I was first unhoused at 14 years old. My father lost his job at Fletcher Chevrolet in Reseda while I was in middle school, and he and my mom struggled to support my brothers, sister and me. Food and new clothes became scarce. I saw how the kids in the gang near our home on 106th and Cimarron St had money, and was drawn in. I got into gang life to help support my family, but it pushed away everyone I loved.
No surprise, I got into trouble. I lost years living between prison and the streets with no home, no future, and no dreams. My focus was on survival, every second of every day.
I had my first daughter at 18 years old and three more children in the following years. My mother raised all my children with love and kept them out of trouble, and I sent money home to provide for them. Their fathers all died young.
I was released from prison for the last time at age 53,on the same day my mother died: March 11, 2010. My kids were grown, my mom was gone, and I was broken. My recovery had to start on the inside, but I didn’t know where to start.
An old acquaintance told me about a place that might have a bed for me, so I took the bus to Hollywood and found People Assisting The Homeless (PATH). I saw a counselor and began to unpack my past, spending the next few years in shelter.
Then in 2013, I made my best move yet. I put a key in a lock and opened the door of my very own home. Having a home — my home — changed everything. I live in supportive housing, which pairs housing with services that set people like me up for success. I needed help with the basics of life: how to get to doctor appointments, open a bank account, and cook and eat right.
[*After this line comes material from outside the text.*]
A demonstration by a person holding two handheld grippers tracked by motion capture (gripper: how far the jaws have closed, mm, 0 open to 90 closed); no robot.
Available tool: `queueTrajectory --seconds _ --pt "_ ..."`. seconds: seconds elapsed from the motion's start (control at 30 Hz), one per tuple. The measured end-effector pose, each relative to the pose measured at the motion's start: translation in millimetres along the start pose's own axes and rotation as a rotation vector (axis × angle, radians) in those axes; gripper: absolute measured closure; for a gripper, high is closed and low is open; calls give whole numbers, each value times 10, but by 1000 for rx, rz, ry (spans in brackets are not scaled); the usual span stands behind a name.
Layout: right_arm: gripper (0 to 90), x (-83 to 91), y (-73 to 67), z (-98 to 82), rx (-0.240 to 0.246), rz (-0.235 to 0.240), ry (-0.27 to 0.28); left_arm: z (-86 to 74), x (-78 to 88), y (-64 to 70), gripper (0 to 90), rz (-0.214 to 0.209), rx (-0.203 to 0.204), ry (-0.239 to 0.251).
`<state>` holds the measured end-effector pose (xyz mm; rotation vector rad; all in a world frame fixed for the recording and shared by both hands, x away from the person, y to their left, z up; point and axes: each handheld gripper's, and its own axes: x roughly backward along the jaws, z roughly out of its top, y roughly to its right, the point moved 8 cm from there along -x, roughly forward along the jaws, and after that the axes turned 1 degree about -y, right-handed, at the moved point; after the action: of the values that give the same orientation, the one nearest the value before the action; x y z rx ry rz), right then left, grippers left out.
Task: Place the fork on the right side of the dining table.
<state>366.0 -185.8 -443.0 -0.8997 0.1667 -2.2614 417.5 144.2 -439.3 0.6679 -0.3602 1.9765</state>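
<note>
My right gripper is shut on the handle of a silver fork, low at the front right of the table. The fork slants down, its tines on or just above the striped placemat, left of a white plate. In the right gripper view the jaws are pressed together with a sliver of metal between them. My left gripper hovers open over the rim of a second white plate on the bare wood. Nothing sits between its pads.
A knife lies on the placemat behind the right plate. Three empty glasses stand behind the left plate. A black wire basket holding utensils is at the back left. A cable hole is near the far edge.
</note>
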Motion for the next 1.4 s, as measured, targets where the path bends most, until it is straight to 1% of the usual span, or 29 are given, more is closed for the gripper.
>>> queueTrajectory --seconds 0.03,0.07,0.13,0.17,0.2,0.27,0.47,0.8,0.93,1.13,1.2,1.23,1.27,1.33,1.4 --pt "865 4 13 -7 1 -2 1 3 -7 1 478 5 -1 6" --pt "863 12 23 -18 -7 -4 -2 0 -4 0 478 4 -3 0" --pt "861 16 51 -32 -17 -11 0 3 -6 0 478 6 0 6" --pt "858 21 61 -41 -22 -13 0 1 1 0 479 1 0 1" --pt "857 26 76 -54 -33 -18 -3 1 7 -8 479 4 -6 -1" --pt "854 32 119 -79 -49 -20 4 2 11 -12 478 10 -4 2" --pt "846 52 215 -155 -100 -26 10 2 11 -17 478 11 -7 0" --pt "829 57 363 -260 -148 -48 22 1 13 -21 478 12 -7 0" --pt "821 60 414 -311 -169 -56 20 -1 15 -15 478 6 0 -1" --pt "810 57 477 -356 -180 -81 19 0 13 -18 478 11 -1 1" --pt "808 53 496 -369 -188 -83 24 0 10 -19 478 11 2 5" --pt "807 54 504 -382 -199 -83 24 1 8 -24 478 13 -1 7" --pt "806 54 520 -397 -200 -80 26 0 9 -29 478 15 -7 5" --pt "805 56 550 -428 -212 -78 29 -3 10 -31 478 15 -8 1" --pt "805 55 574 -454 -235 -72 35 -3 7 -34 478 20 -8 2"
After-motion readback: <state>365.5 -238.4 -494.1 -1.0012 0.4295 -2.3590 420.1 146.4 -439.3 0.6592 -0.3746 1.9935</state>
Now, as a board member of PATH, I get to help othersunderstand that supportive housing saves lives and is the most effective long-term solution to end homelessness. There are more than 11,000 of us currently living in supportive housing at any given time in LA County. Its track record shows 90% of us will stay housed.
Too many people want quick fixes that won’t actually solve homelessness. I’m grateful for the transitional housing I stayed in at PATH, but people living in shelters are still homeless. Some see the cost of housing rise and say we should spend money on shelters instead, and arrest people for being unhoused. The cost of building all kinds of housing is going up, but supportive housing is more cost-effective than what is spent locking people up.
I advocated to help pass Prop HHH in 2016 — a ten-year program to build the housing we need. It was slow to get started, but it’s picking up speed. Between this Fourth of July and next, we’ll more than double what we’ve seen so far, with 2,100 new homes about to open, and speeding up from there. We will have more than 10,000 new homes, many with the kinds of services that saved my life, by 2026.
Before you decide that we should walk away from that progress and return to shelters and jails, think about what Independence Day means to me.
On the first Independence Day in my home, I signed up to barbecue at my building’s cookout. After a few burnt hamburgers, I turned out to be a real Chef Boyardee. I felt important because I could make my neighbors’ wishes come true.
That night I stood on the balcony with them, watching the fireworks light up the Valley sky, and thought about freedom.
Supportive housing was the key to my independence. It gave me the stability to face my past and build a better future. It helped me reconnect with my children and build relationships with my grandkids.
Everybody deserves to feel like I do today. I am alive. I am joyful. I am free. And I never miss the fireworks on the Fourth of July.
Zondre Johnson is a board member of People Assisting the Homeless (PATH) and a CSH Speak Up Advocate.